E’ mancato, poi, un sistema giuridico tale da non creare confusioni e conflitti, di coordinamento di leggi statali e regionali.
La formula adottata nel finale di una quantità di leggi dello Stato “E’ fatta salva la competenza delle Regioni a Statuto Speciale” o, semplicemente “delle Regioni” è un capolavoro di stoltezza e di inconcludenza: la “competenza” riguardo il legiferare, non ha la portata e la composizione del legiferato. Risultato: un pasticcio che rende ancor più pesante e sregolato il potere interpetrativo, l’invadenza, per tale strada del Partito dei Magistrati, quando non provoca obiettiva paralisi dell’efficacia e della effettiva applicazione dell’uno e dell’altro ordine di norme.
Del resto la storia insegna che gli aggregati federativi che reggono e che trovano un valido assetto politico sono quelli che uniscono quel che era separato, non quelli che separano ciò che era unito.
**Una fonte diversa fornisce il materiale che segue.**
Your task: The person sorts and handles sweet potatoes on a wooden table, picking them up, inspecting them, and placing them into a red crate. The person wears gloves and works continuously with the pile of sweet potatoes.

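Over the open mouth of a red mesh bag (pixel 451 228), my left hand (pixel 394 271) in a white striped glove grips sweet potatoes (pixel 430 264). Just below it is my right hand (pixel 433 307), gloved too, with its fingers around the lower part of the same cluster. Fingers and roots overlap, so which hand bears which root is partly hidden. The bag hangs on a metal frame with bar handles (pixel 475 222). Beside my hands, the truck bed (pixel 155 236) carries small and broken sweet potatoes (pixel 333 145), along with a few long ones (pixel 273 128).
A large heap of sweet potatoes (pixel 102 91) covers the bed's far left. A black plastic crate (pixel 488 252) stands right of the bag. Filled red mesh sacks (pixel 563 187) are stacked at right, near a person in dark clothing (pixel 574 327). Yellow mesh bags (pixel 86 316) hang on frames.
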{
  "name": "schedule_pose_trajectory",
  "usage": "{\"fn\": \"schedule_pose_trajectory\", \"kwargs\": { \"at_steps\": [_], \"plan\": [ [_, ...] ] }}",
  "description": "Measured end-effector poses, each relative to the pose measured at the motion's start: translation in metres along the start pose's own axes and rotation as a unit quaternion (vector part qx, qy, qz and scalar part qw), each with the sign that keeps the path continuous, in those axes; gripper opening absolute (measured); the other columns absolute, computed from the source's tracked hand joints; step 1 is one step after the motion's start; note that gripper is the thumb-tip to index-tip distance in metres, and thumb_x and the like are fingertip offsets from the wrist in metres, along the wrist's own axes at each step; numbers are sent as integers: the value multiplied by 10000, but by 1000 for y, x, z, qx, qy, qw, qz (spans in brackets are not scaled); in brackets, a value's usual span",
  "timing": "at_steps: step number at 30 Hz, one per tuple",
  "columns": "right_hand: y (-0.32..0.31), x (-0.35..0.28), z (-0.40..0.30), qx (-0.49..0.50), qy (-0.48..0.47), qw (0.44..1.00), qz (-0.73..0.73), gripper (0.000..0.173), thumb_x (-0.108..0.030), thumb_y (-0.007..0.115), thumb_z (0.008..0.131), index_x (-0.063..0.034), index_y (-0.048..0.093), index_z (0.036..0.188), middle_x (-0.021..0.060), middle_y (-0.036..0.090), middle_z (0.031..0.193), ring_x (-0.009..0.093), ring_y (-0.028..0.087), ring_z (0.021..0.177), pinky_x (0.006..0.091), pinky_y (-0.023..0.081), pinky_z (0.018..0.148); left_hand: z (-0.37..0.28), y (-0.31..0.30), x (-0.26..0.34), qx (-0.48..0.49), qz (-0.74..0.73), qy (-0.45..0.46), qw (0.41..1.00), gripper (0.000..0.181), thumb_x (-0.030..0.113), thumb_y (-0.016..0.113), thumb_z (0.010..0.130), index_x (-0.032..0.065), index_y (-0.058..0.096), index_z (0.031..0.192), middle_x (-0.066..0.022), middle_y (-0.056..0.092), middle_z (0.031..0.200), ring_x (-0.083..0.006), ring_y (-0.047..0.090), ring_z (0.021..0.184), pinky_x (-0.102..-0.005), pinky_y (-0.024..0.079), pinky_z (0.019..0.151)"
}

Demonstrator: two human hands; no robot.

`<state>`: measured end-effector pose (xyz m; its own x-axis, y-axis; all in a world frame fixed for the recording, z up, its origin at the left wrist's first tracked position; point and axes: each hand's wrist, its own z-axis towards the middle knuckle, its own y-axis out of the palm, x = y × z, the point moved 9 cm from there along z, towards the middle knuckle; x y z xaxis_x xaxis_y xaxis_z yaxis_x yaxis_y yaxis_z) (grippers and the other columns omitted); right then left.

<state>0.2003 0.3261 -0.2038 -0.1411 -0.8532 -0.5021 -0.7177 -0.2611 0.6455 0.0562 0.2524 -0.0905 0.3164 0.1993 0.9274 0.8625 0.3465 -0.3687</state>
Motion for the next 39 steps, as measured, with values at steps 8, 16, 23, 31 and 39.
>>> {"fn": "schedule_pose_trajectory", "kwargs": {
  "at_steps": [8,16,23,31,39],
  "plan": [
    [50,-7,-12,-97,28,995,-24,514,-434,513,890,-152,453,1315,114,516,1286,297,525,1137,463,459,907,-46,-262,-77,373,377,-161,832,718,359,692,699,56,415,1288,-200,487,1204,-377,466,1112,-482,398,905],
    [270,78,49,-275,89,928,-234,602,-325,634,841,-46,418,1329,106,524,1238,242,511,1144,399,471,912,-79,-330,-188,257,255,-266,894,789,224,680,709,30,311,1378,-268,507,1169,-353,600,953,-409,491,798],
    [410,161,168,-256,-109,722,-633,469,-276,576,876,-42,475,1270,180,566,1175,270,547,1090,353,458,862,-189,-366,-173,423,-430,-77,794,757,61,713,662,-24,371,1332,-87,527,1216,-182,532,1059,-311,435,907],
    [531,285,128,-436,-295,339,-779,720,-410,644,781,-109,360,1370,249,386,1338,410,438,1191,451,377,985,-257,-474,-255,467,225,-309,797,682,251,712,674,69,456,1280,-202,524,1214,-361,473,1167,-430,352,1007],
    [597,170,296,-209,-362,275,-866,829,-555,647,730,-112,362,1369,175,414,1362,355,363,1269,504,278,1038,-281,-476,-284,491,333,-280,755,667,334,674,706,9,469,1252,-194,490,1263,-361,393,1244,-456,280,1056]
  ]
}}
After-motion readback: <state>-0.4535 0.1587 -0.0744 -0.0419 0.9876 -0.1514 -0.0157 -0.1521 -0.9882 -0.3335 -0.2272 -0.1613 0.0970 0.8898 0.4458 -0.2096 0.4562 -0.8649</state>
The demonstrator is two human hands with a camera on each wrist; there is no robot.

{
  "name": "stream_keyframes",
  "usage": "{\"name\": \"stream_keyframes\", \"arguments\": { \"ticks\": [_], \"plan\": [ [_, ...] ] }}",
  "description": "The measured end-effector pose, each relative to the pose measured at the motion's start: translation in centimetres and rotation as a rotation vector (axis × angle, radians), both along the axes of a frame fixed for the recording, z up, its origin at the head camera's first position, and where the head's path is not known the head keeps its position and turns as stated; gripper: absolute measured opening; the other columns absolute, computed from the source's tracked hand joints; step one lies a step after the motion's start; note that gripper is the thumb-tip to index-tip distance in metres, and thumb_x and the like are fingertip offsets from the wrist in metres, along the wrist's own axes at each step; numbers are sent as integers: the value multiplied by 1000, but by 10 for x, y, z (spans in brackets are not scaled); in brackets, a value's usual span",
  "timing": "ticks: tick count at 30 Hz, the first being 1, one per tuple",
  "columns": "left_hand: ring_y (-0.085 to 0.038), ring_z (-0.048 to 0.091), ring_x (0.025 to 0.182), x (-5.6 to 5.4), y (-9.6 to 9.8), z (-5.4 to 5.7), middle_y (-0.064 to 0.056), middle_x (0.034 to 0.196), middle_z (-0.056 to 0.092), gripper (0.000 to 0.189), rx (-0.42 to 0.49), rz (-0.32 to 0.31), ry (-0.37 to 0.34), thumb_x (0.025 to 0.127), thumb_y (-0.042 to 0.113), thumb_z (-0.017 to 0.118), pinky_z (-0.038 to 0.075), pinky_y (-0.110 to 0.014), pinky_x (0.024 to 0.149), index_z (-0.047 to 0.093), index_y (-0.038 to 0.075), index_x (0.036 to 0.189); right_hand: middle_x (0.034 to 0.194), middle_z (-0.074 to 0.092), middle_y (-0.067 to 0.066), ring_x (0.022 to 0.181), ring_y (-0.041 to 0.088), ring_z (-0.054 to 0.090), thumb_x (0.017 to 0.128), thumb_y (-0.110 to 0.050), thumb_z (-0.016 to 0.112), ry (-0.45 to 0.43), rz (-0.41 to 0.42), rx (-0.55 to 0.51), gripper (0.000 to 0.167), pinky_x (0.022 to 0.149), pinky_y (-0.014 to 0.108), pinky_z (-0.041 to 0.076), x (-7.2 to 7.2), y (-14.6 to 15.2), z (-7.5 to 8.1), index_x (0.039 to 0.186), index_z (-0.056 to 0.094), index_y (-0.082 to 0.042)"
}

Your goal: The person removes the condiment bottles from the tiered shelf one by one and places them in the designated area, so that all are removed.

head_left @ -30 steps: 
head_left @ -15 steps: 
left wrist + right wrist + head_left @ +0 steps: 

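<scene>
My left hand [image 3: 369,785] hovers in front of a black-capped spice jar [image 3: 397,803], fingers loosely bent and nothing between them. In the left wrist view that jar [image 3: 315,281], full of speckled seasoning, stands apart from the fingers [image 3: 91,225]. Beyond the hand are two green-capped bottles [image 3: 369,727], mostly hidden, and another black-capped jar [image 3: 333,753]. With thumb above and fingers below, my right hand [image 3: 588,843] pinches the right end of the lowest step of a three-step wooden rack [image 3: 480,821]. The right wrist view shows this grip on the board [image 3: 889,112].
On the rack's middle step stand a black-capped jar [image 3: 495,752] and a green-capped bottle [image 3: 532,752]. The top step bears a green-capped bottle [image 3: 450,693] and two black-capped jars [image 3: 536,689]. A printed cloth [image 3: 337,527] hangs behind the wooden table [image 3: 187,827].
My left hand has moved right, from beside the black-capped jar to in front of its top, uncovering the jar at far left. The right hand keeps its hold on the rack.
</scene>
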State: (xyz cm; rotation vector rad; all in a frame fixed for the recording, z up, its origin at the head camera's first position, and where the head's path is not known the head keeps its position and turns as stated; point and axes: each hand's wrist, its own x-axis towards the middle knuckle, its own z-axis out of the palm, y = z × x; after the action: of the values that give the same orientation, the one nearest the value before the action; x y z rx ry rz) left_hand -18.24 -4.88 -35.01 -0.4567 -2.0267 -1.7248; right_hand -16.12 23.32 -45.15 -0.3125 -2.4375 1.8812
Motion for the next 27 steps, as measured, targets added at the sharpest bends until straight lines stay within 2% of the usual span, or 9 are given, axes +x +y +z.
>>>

I fenomeni secessionisti che si sono sviluppati in Europa nel dopoguerra sono, del resto, frutto di enfatizzazioni emotive di differenze che, magari, la Costituzione degli Stati nazionali non ha saputo ben tutelare e far sviluppare.
Oggi, e qui torniamo all’occasione di questo scritto, l’autonomismo “speciale”, tendenzialmente secessionista è generato soprattutto dal fatto che la classe politica ha un livello qualitativo la cui inadeguatezza è direttamente proporzionale alla dimensione, al livello del potere da essa esercitato. Si trovano sindaci meno inefficienti di ministri e presidenti generalmente piattamente da operetta. Ma l’idea che, rese autonome o sovrane regioni e porzioni di territorio sarebbe raggiunta una maggiore adeguatezza alle funzioni di governo della classe politica è una solenne sciocchezza. Poiché la “promozione” alla sovranità o della “specialità” delle entità territoriali secessioniste, esige qualità e competenza dei governanti che non sono quelle dei sindaci e dei Presidenti di regione e che non accontentano automaticamente così l’attribuzione di funzioni più elevate.
Il secessionismo, in Italia o fuori d’Italia, o, magari, la “specialità” dell’autonomia che ne è, al contempo, l’antidoto e l’anticamera, è il frutto di una incapacità di utilizzare razionalmente e con buoni risultati l’autonomia ed anche il decentramento amministrativo ed è la naturale, anche se sbagliata, reazione ad un peso eccessivo di un fardello legislativo inestricabile e foriero di prevaricazioni ed abusi.
Un po’ di umiltà verso gli insegnamenti antichi ma non vecchi dell’illuminismo potrebbe salvarci da molte sciagure.